Work required:
Nothing but the lines below between the line holding "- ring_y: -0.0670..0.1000" and the line holding "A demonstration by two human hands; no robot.", inclusive, should appear in the answer, each set down exactly.

Dataset items:
- Opening Delimiter -
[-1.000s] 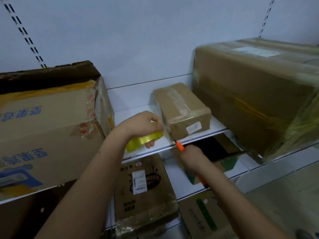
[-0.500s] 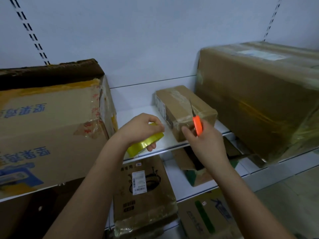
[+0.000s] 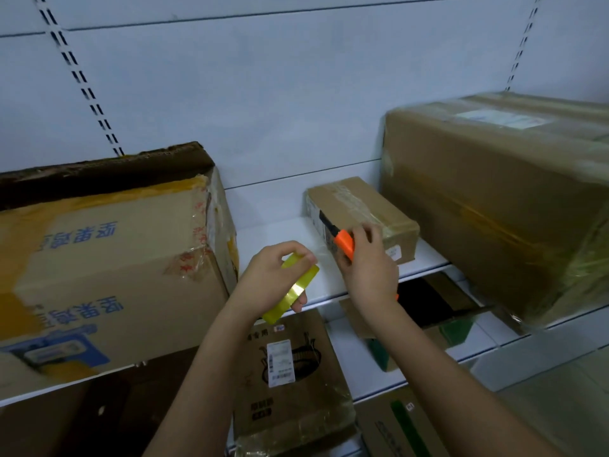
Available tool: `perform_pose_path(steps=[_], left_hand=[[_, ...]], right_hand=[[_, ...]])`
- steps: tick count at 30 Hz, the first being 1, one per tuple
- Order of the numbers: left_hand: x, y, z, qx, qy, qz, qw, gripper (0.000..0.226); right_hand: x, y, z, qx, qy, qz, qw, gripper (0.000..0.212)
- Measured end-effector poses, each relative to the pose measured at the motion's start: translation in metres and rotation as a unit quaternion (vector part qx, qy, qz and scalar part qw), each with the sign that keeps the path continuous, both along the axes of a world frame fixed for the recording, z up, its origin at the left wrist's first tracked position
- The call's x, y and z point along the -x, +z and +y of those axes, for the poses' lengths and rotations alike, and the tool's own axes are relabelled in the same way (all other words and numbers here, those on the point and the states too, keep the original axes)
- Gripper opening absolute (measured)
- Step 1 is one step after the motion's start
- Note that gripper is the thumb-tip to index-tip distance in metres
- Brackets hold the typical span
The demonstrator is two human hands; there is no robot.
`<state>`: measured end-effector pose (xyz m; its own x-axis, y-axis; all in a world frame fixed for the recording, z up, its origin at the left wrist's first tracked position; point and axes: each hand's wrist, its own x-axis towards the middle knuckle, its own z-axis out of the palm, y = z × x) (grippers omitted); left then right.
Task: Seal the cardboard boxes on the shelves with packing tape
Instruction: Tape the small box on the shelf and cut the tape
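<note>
A small cardboard box (image 3: 369, 206) sits on the white shelf (image 3: 273, 239), with clear tape across its top. My left hand (image 3: 267, 285) grips a yellow roll of packing tape (image 3: 293, 291) just in front of the shelf edge. To its right, my right hand (image 3: 369, 265) holds an orange utility knife (image 3: 344, 244) with its dark blade end raised against the near left corner of the small box. A clear strip of tape seems to run from the roll toward the box, faint and hard to make out.
A large printed cardboard box (image 3: 108, 258) fills the shelf on the left. Another big box wrapped in tape (image 3: 494, 199) stands on the right. Lower shelves hold several more boxes, one with a white label (image 3: 283, 364).
My right hand rose from below the shelf edge to the small box's corner, bringing the orange knife up. My left hand stayed near the shelf front with the tape roll.
</note>
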<state>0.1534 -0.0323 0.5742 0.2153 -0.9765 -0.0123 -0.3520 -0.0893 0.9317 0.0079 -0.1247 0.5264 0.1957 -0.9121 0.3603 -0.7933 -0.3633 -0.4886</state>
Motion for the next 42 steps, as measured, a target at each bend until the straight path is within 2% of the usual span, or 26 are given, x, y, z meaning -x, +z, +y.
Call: perform_pose_path(steps=[2, 3, 5, 6, 8, 10, 14, 16, 19, 21, 23, 28, 30, 31, 33, 39, 42], left_hand=[[0.004, -0.003, 0.007, 0.019, 0.004, 0.036, 0.999, 0.015], [0.007, -0.004, 0.01, 0.026, 0.006, 0.048, 0.999, 0.016], [0.016, -0.006, 0.017, 0.035, 0.004, 0.061, 0.997, 0.018], [0.02, -0.007, 0.02, 0.039, 0.002, 0.068, 0.997, 0.019], [0.028, -0.009, 0.027, 0.048, -0.001, 0.078, 0.996, 0.019], [0.031, -0.01, 0.033, 0.055, 0.004, 0.088, 0.995, 0.02], [0.033, -0.012, 0.046, 0.05, 0.022, 0.101, 0.993, 0.021], [0.033, -0.011, 0.048, 0.032, 0.028, 0.096, 0.995, 0.021], [0.032, -0.008, 0.044, -0.019, 0.041, 0.027, 0.999, 0.02], [0.033, -0.007, 0.04, -0.057, 0.022, 0.038, 0.997, 0.034], [0.038, -0.001, 0.035, -0.08, 0.012, 0.072, 0.994, 0.049], [0.064, 0.013, -0.005, -0.06, 0.013, -0.104, 0.993, 0.061], [0.079, 0.014, -0.026, -0.06, 0.021, -0.131, 0.989, 0.053], [0.086, 0.014, -0.035, -0.058, 0.029, -0.126, 0.99, 0.042], [0.096, 0.015, -0.048, -0.07, 0.051, -0.091, 0.992, 0.018], [0.096, 0.006, -0.062, -0.107, 0.098, -0.043, 0.988, 0.05], [0.089, 0.004, -0.058, -0.1, 0.123, -0.012, 0.987, 0.047]], right_hand=[[0.011, 0.004, 0.011, -0.031, 0.017, -0.123, 0.992, 0.051], [0.015, 0.008, 0.019, -0.037, 0.016, -0.201, 0.979, 0.046], [0.02, 0.021, 0.028, -0.082, 0.033, -0.33, 0.94, 0.032], [0.021, 0.031, 0.032, -0.144, 0.069, -0.368, 0.916, 0.031], [0.023, 0.047, 0.036, -0.29, 0.17, -0.388, 0.858, 0.041], [0.027, 0.054, 0.038, -0.37, 0.236, -0.36, 0.823, 0.042], [0.028, 0.051, 0.042, -0.343, 0.238, -0.344, 0.841, 0.019], [0.025, 0.047, 0.043, -0.306, 0.234, -0.352, 0.853, 0.018], [0.022, 0.039, 0.039, -0.219, 0.207, -0.305, 0.903, 0.017], [0.025, 0.035, 0.034, -0.178, 0.181, -0.273, 0.928, 0.019], [0.033, 0.032, 0.026, -0.158, 0.165, -0.283, 0.931, 0.017], [0.056, 0.018, -0.006, -0.089, 0.081, -0.266, 0.956, 0.029], [0.064, 0.013, -0.021, -0.088, 0.045, -0.204, 0.974, 0.029], [0.068, 0.012, -0.026, -0.095, 0.033, -0.168, 0.981, 0.027], [0.073, 0.014, -0.031, -0.124, 0.035, -0.153, 0.98, 0.025], [0.086, 0.022, -0.027, -0.13, 0.034, -0.26, 0.956, 0.014], [0.09, 0.033, -0.017, -0.128, 0.058, -0.28, 0.95, 0.019]])
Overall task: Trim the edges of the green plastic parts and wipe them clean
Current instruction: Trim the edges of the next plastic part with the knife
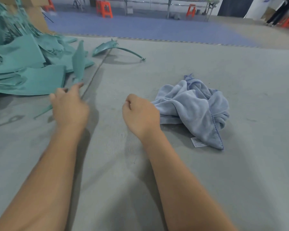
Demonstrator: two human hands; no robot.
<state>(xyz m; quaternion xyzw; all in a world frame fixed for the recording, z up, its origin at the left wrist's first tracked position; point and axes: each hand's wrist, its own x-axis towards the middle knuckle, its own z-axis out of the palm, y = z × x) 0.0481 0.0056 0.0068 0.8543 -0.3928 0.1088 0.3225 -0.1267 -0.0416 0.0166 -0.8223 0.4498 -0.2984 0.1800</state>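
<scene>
On grey matting, left hand [68, 104] reaches open toward green parts [23, 67]; right hand [140, 112] fisted, empty.

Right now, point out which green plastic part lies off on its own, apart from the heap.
The curved green part with the long thin arc, lying alone on the grey mat right of the heap; the others are piled together.
</scene>
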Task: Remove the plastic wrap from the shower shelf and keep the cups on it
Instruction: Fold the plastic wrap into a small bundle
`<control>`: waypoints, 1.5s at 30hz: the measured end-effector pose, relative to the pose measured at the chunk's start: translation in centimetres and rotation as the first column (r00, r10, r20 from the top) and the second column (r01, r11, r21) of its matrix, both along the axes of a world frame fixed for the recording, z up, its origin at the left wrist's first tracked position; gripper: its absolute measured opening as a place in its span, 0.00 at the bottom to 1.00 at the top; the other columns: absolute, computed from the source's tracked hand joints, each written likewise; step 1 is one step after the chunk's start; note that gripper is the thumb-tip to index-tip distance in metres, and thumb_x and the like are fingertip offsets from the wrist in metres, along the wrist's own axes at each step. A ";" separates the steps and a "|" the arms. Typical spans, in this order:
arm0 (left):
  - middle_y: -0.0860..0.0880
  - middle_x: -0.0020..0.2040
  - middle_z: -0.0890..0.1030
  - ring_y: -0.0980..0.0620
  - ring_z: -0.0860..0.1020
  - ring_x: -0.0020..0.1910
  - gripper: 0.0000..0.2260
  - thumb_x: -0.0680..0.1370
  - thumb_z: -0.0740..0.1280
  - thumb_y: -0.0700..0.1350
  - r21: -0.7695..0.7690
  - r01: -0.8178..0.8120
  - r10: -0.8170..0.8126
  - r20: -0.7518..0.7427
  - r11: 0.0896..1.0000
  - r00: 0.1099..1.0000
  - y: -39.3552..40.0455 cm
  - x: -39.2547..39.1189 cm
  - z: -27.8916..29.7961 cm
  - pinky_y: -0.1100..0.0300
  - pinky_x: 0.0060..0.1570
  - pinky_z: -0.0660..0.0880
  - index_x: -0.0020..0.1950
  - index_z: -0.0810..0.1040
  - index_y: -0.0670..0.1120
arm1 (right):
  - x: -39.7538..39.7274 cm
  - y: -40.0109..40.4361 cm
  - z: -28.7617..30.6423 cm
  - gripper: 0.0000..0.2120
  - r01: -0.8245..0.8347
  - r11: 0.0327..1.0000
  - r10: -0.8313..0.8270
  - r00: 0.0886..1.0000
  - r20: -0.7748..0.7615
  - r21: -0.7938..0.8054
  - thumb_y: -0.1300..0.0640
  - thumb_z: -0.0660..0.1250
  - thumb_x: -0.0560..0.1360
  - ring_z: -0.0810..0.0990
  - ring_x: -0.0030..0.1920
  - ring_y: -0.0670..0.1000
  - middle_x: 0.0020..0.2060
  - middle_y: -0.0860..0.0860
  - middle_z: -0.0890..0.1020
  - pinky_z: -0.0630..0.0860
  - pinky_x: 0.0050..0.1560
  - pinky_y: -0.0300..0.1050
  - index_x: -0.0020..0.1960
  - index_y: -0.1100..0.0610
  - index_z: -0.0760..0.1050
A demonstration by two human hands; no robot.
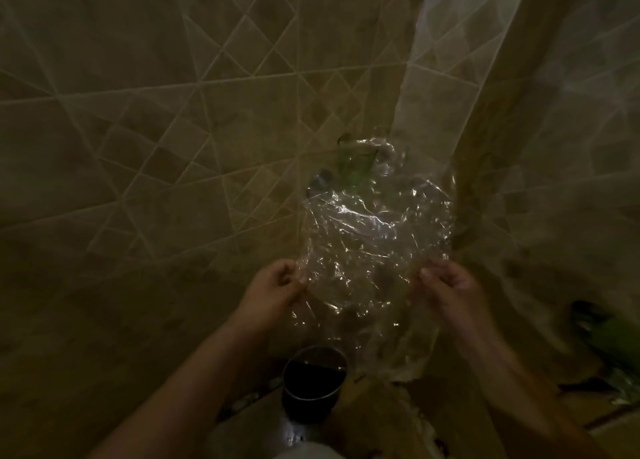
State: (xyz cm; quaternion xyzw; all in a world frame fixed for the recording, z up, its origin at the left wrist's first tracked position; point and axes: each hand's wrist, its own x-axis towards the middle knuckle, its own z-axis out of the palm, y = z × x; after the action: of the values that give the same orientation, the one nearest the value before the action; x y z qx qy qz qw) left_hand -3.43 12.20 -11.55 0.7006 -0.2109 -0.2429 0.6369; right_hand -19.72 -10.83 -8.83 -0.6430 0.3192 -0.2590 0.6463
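Observation:
A crumpled sheet of clear plastic wrap (370, 237) hangs in front of the tiled shower corner. My left hand (273, 290) pinches its left edge and my right hand (450, 285) pinches its right edge, at about the same height. Behind the top of the wrap a green object (353, 166) shows against the wall corner; the shelf itself is hidden by the wrap and the dim light. A dark round cup (313, 382) stands below my hands, near the bottom of the wrap.
Beige diamond-pattern tiled walls (156, 147) meet in a corner behind the wrap. A translucent shower curtain (554, 112) hangs on the right. A blurred green item (609, 344) lies at the lower right. The scene is very dark.

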 end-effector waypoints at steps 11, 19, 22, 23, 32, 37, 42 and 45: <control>0.63 0.37 0.80 0.63 0.78 0.39 0.10 0.79 0.63 0.39 0.349 0.282 -0.427 0.466 0.894 0.775 0.9 0.0 2.6 0.66 0.43 0.74 0.47 0.79 0.54 | 5.0 1.5 8.9 0.32 -0.530 -0.245 -0.055 0.844 -0.534 -0.812 0.42 0.69 0.67 0.64 0.70 0.54 0.67 0.48 0.72 0.55 0.65 0.62 0.69 0.45 0.63; 0.63 0.33 0.82 0.64 0.80 0.36 0.11 0.80 0.64 0.40 0.392 0.188 -0.389 0.535 0.901 0.750 3.5 0.5 2.1 0.69 0.38 0.72 0.47 0.79 0.57 | 5.7 -0.9 9.2 0.09 -0.662 -0.115 -0.009 0.746 -0.666 -0.741 0.42 0.69 0.70 0.79 0.46 0.52 0.35 0.45 0.78 0.58 0.57 0.53 0.42 0.48 0.77; 0.57 0.35 0.84 0.61 0.79 0.36 0.11 0.80 0.61 0.36 0.263 0.198 -0.291 0.385 0.944 0.876 3.6 0.2 1.5 0.68 0.41 0.72 0.49 0.80 0.48 | 5.4 -1.1 8.9 0.17 -0.372 -0.109 -0.083 0.927 -0.365 -0.922 0.42 0.68 0.69 0.72 0.61 0.53 0.54 0.48 0.79 0.58 0.56 0.55 0.55 0.47 0.74; 0.54 0.34 0.84 0.58 0.79 0.36 0.10 0.81 0.59 0.35 0.184 0.186 -0.235 0.293 0.965 0.927 3.6 0.0 1.3 0.65 0.42 0.73 0.51 0.79 0.43 | 5.0 -0.8 8.7 0.23 -0.246 -0.016 -0.103 0.964 -0.243 -0.969 0.40 0.68 0.69 0.69 0.65 0.54 0.62 0.49 0.75 0.58 0.57 0.55 0.62 0.46 0.71; 0.40 0.36 0.79 0.48 0.78 0.33 0.10 0.76 0.59 0.40 -0.328 -0.051 -0.081 -0.375 0.943 0.923 3.8 -2.5 -1.6 0.58 0.36 0.76 0.51 0.78 0.38 | -1.7 4.0 -4.9 0.31 0.000 0.842 0.027 0.999 -0.043 0.539 0.46 0.70 0.68 0.80 0.53 0.51 0.58 0.51 0.80 0.75 0.51 0.48 0.68 0.54 0.68; 0.37 0.44 0.82 0.42 0.80 0.41 0.09 0.77 0.62 0.41 -0.178 0.039 -0.115 -0.444 0.983 0.889 4.8 -2.5 -2.9 0.52 0.43 0.75 0.51 0.80 0.40 | -2.6 2.4 -7.7 0.08 -0.095 0.834 0.093 0.995 0.032 0.543 0.58 0.69 0.68 0.83 0.35 0.49 0.35 0.53 0.85 0.80 0.34 0.41 0.47 0.59 0.80; 0.45 0.41 0.84 0.47 0.81 0.38 0.12 0.74 0.69 0.51 -0.062 0.010 -0.028 -0.304 0.998 0.952 3.0 -2.0 -0.8 0.57 0.38 0.78 0.48 0.82 0.43 | -3.8 0.6 -5.8 0.11 -0.267 0.948 0.275 0.961 -0.023 0.171 0.51 0.72 0.66 0.82 0.40 0.51 0.37 0.51 0.85 0.77 0.39 0.43 0.46 0.55 0.82; 0.51 0.27 0.76 0.53 0.71 0.29 0.11 0.77 0.67 0.47 0.020 -0.061 0.063 -0.183 0.998 0.981 1.1 -1.5 0.2 0.58 0.33 0.71 0.35 0.79 0.45 | -4.1 0.0 -4.5 0.14 -0.253 0.940 0.254 0.967 0.026 0.227 0.51 0.73 0.64 0.84 0.40 0.50 0.40 0.52 0.86 0.79 0.35 0.41 0.48 0.56 0.82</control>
State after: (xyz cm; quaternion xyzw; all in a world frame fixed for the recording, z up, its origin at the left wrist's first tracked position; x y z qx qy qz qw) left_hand -4.90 13.30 -11.30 0.6858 -0.1275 -0.2881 0.6561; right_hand -23.77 -10.80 -13.34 -0.6005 0.2626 -0.1340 0.7433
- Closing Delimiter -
Expected answer:
  - ring_y: -0.0670..0.1000
  - middle_x: 0.0020..0.2060
  - middle_y: -0.0860..0.0860
  - middle_z: -0.0890..0.1020
  - pinky_z: -0.0630..0.0860
  - pinky_x: 0.0050..0.1560
  - pinky_y: -0.0300..0.1050
  - index_x: -0.0020..0.1960
  - index_y: -0.1100..0.0610
  - index_z: -0.0760..0.1050
A demonstration by two human hands; no robot.

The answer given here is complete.